We all know that what we see above the ground is simply one part of the mushroom right? It’s the fruiting body and contains the spores. The largest part of the mushroom is actually the mycelium which is usually unseen because it’s underground. It’s the part that is with us year round and the part that creates and sends out the fruiting bodies. And just for reference the plural of mycelium is mycelia. People sometimes use those words interchangeably.

This amazing full monty boletus mirabilis gives us a glimpse of how that works by showing the mycelium.
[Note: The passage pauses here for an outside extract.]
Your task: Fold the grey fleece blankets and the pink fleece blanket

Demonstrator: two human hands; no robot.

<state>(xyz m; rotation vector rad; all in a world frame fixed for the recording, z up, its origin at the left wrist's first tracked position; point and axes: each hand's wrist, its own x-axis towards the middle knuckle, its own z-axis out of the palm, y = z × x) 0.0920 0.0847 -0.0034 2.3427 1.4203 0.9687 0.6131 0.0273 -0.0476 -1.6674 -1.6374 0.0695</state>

So cool!! It’s not often one gets the chance to see the mycelium out of it’s growing substrate – be it the soil or a tree. We feel so lucky. Take a look yourself and you can see the full mushroom of this brown velvet beauty.

Found in Roberts Creek, Sunshine Coast, BC Canada.

McDowell did a double take when she saw this healthy boletus growing from visible mycelium.


Sweet.


And yes, it was perfect. No bugs.


Simply beautiful. Simply nature.

 

About The Brown Velvet  (Boletus mirabilis)

Boletus mirabilis, commonly known as the admirable bolete, the bragger’s bolete, and the velvet top, is an edible species of fungus in the Boletaceae mushroom family. The fruit body has several characteristics with which it may be identified: a dark reddish-brown cap; yellow to greenish-yellow pores on the undersurface of the cap; and a reddish-brown stem with long narrow reticulations. Boletus mirabilis is found in coniferous forests along the Pacific Coast of North America, and in Asia.